Less clear for many organizations is the role that native anti-virus software for OS X instances can or should play. For instance, the PCI DSS (Payment Card Industry Data Security Standard) guidelines through which credit card issuers enforce data protection mandates that anti-virus software must be used on computer systems at merchant sites that are “commonly affected by viruses.” The standard goes on to single out Unix-based operating systems-a class of which OS X is a member-as not commonly affected by malware.

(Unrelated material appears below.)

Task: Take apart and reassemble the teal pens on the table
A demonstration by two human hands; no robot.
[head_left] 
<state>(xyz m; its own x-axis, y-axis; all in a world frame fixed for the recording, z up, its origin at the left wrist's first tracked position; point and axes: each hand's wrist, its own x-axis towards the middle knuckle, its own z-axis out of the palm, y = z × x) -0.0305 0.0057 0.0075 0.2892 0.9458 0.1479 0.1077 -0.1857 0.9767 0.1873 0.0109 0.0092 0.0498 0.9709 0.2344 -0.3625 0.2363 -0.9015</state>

However, most of the major players in the anti-virus space do offer OS X versions of their products, including McAfee and Sophos, both of which integrate OS X anti-virus administration into the same management consoles that govern the Windows flavors of their anti-virus products. Symantec, meanwhile, markets a consumer-oriented, “two anti-virus products in one” offering that’s meant to provide coverage both for OS X and for the Windows instance that may reside in a Boot Camp configuration. Last fall, Trend Micro and OS X security software company Intego announced a partnership to bring Intego’s anti-virus software for OS X to Trend Micro’s customers, albeit under separate management interfaces.